«Bunker, nuove case e mini-demolizione»

«Ovviamente si tratta di una struttura unica e molto rigida, e quindi avrebbe bisogno di interventi importanti sulle ripartizioni interne e sull'impiantistica per poter essere utilizzato». Così, l'assessore comunale all'Urbanistica Anna Maria Vandelli interviene sul futuro del direzionale Manfredini di viale Corassori dopo l'intervista della Gazzetta all'architetto Stefano De Vecchi, asset manager di Numeria sgr, il fondo immobiliare trevigiano proprietario del gigantesco edificio del Villaggio Giardino che tanti modenesi conoscono come "Alcatraz". Una struttura nata alla fine degli anni '80 come sede del Banco San Geminiano e San Prospero ma rimasta vuota e poi venduta a Numeria, che sei anni fa aveva presentato un progetto di riconversione che prevedeva l'apertura di una megapalestra Virgin.

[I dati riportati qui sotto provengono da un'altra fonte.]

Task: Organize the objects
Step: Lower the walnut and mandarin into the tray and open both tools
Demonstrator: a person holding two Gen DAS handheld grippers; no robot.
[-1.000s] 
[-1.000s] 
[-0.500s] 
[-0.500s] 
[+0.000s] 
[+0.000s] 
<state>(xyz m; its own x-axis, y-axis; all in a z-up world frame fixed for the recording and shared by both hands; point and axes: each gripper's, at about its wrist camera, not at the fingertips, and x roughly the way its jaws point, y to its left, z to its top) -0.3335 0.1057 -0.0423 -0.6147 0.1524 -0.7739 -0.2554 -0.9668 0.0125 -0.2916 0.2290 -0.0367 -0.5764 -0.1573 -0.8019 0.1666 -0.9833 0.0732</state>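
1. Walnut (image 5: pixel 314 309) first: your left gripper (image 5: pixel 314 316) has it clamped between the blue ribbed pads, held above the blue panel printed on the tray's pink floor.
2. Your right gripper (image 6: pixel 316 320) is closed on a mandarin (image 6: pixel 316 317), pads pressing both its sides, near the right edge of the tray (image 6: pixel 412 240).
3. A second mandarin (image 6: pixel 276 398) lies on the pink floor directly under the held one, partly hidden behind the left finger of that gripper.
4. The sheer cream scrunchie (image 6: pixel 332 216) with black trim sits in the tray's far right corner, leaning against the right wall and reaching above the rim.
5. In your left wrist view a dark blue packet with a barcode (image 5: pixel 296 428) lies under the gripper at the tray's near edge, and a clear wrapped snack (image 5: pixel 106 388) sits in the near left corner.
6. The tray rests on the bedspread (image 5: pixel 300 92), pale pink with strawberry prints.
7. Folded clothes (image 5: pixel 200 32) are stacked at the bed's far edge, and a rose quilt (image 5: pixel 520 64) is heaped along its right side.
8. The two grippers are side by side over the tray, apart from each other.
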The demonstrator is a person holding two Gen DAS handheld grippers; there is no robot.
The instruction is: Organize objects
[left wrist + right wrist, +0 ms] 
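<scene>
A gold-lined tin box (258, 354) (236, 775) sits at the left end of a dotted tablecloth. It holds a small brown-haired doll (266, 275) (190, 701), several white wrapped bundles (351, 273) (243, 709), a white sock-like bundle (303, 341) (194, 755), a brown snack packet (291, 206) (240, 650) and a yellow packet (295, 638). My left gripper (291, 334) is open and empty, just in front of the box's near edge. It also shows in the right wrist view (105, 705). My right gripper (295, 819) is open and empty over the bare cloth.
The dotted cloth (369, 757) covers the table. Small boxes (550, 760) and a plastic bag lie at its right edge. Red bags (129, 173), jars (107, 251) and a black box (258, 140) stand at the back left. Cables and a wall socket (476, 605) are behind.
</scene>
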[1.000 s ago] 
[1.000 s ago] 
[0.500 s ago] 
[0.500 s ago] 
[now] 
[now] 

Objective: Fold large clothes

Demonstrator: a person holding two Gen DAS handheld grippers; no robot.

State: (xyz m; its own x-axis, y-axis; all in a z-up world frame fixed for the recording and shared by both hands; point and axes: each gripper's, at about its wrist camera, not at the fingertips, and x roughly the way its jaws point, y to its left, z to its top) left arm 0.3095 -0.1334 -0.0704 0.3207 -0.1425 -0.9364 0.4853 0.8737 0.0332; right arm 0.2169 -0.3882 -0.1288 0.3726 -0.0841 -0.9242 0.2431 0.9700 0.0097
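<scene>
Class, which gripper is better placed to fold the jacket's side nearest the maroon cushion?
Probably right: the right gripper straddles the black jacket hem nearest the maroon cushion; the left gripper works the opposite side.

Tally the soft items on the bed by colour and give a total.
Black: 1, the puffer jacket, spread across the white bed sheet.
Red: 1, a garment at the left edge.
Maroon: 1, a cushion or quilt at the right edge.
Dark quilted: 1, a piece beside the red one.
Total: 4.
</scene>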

Progetto poi naufragato tra le polemiche dei comitati cittadini e la crisi economica che ha portato il marchio del fitness a rinunciare all'intervento, che prevedeva anche la nascita di una galleria commerciale. E se dalla proprietà del complesso sono arrivati segnali negativi - «ad oggi non ci sono progetti concreti per il riutilizzo della struttura, che ha caratteristiche molto rigide e che di certo oggi non sarebbe progettata in questo modo, ma se arrivassero delle proposte dal territorio noi siamo aperti a qualsiasi soluzione», ha detto l'architetto De Vecchi - l'assessore è cautamente ottimista. «La struttura è molto rigida - ribadisce la Vandelli - e strettamente legata ad una funzione direzionale.È possibile, comunque, pensare ad alcuni importanti progetti di riqualificazione dell'esistente per il Manfredini, ma in questo caso è possibile anche ipotizzare una demolizione solo parziale di alcuni volumi, in modo da rendere l'intero lotto più flessibile e adatto anche ad una riconversione di tipo residenziale». Se la proprietà resta pessimista sulla possibilità di reimpiego del complesso da oltre 20mila metri quadrati, insomma, l'amministrazione comunale non dispera e guarda avanti, pensando ad una demolizione parziale e a un possibili riutilizzo per un comparto residenziale: «Nel caso di una riconversione - riprende l'assessore all'Urbanistica - si potrebbe pensare ad un complesso con terrazzamenti, con molto verde e con tutto quello che l'innovazione nel settore "green" oggi può offrire». (l.g.)